For each line in the data below that holds "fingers", return a copy.

━━━ Recorded information ━━━

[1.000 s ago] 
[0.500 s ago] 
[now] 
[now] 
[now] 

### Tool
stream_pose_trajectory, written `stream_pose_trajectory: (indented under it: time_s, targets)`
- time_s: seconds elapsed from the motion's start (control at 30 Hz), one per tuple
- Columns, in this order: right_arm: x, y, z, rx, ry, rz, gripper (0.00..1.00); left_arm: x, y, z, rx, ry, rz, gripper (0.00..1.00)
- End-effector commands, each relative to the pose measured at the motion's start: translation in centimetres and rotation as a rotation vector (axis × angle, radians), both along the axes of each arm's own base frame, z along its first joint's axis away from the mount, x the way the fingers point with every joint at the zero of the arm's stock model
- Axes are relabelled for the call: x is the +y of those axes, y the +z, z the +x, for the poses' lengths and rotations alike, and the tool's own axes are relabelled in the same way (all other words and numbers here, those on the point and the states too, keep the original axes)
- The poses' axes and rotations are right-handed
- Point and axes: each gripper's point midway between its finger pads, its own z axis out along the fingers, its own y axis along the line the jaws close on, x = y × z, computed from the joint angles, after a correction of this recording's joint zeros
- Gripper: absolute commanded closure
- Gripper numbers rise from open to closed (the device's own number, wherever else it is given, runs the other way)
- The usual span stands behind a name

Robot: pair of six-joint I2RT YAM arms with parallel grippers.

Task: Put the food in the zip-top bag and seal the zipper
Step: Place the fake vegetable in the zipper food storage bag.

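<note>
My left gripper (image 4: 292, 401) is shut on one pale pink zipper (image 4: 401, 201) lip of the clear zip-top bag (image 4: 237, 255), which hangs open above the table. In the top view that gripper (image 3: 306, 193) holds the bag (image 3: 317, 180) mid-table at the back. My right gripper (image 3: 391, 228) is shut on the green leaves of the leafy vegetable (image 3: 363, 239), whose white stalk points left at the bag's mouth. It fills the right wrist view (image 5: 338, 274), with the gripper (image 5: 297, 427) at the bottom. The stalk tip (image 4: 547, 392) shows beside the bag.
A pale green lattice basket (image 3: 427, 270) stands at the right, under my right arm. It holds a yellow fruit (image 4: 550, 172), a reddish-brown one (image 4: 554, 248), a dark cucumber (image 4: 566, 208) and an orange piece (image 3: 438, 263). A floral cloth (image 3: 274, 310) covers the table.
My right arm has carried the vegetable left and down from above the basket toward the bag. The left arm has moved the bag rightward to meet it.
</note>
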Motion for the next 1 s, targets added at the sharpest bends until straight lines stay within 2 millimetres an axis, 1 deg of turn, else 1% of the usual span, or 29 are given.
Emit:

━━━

> _Expected answer_:
- End-effector commands, each relative to the pose measured at the motion's start: translation in centimetres and rotation as a rotation vector (axis × angle, radians), both along the axes of each arm's own base frame, z along its first joint's axis away from the mount, x the way the fingers point with every joint at the zero of the arm's stock model
- Point and axes: each gripper's point midway between its finger pads, its own z axis out along the fingers, its own y axis along the line the jaws close on, x = y × z, computed from the joint angles, after a correction of this recording's joint zeros

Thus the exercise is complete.